:: REQUIRED WORK ::
Only one stretch of the data below is wanted: the lines starting at the one with "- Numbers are" and ending at the one with "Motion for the", both included, given again exactly.

:: INFORMATION SHOWN ::
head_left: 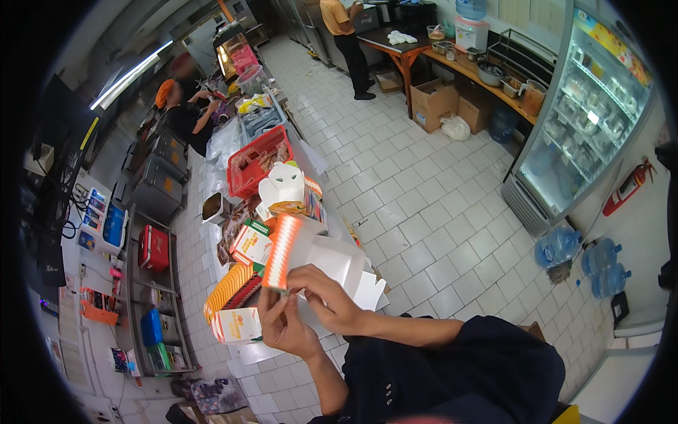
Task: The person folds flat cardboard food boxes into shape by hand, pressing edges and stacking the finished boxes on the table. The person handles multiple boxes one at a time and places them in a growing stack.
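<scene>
A folding food carton point(282, 249), orange with a white zigzag band, stands upright in front of me over the table. My left hand point(288, 331) pinches its lower end between thumb and fingers. From the right, my right hand point(326, 300) closes on the same end, its fingers bent around the carton's edge. Just beyond it lie printed cartons in white, orange and green point(252, 244). Left of my hands is a row of nested orange cartons point(229, 286), with a white printed carton point(239, 325) nearest me. Right behind my hands is an open white box point(335, 261).
Farther along the table are an open white carton point(284, 185), a red crate point(244, 172) and a metal container point(214, 207). A glass-door fridge point(573, 120) and water bottles point(558, 246) stand at right. Co-workers stand at the far left point(191, 124) and far back point(344, 42).
</scene>
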A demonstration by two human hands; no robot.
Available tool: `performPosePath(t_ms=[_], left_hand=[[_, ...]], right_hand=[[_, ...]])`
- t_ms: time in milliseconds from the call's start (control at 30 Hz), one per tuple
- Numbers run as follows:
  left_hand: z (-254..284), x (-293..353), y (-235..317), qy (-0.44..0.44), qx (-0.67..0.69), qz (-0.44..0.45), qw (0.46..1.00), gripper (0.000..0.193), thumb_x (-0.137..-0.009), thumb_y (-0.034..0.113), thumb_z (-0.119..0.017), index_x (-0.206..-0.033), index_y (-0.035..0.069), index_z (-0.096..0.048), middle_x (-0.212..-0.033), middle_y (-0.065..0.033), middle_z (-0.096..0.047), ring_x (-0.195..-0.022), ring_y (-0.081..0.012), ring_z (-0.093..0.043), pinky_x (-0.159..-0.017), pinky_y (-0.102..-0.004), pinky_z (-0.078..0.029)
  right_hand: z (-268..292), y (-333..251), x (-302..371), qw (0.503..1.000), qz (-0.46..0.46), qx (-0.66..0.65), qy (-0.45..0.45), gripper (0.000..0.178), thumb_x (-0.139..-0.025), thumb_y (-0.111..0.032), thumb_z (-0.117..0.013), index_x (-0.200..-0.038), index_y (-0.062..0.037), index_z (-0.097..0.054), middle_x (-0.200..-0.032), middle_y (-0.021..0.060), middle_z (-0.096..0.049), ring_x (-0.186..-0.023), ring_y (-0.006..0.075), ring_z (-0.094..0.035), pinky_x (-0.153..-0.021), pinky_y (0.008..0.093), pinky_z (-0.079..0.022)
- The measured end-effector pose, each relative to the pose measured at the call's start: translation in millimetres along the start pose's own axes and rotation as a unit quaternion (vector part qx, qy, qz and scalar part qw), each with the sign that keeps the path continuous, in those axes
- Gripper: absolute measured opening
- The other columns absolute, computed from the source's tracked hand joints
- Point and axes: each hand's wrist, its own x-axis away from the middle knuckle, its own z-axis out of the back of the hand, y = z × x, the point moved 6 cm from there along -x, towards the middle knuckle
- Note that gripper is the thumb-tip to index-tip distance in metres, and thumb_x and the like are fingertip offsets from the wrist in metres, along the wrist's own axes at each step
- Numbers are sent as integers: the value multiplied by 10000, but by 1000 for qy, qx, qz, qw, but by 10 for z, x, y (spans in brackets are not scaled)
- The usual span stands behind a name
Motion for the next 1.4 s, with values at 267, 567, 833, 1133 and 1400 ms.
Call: performPosePath(t_ms=[267,567,833,1133,1400], left_hand=[[216,-159,-95,-23,56,83,995,457,-957,382,-814,-1100,-29,-673,-1254,-145,-656,-1160,-240,-643,-1033,-391,-498],[364,-8,-297,-26,218,145,965,759,-1050,717,-422,-1120,-14,-616,-1158,-143,-645,-1090,-262,-630,-1010,-421,-505],[407,53,-265,-4,-78,98,992,360,-1061,274,-699,-903,-49,-695,-719,15,-586,-685,-67,-469,-590,-281,-384],[543,341,-714,30,-89,161,982,335,-1074,296,-668,-1025,-35,-672,-892,-31,-627,-827,-80,-518,-690,-288,-428],[712,1027,-1546,-7,381,562,734,658,-1026,394,-622,-1500,-34,-462,-1421,-178,-615,-1238,-245,-667,-1028,-382,-552]], right_hand=[[-117,-215,5,987,7,79,-137,450,-904,-107,-704,-1334,-7,-621,-1306,178,-612,-1245,378,-581,-1078,457,-479],[47,-219,-205,990,-53,-23,-132,646,-1123,-460,-475,-1595,-28,-381,-1360,205,-673,-1361,350,-571,-1230,476,-329],[-10,480,116,939,-331,-43,-79,391,-1097,-367,-617,-1273,-30,-711,-959,40,-698,-677,69,-580,-613,247,-462],[-86,815,537,954,-294,59,-24,510,-1143,-451,-488,-1029,13,-669,-793,-34,-536,-759,77,-448,-656,290,-403],[-145,860,790,915,-167,61,-362,549,-912,-346,-847,-1336,-42,-675,-1406,142,-634,-1385,318,-521,-1198,479,-367]])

:: TASK RESPONSE ::
- Numbers are sent as integers: the value multiplied by 10000, but by 1000 for qy, qx, qz, qw, but by 10 for z, x, y (spans in brackets are not scaled)
- The usual span stands behind a name
Motion for the next 1.4 s, with values at 267, 567, 833, 1133 and 1400 ms.

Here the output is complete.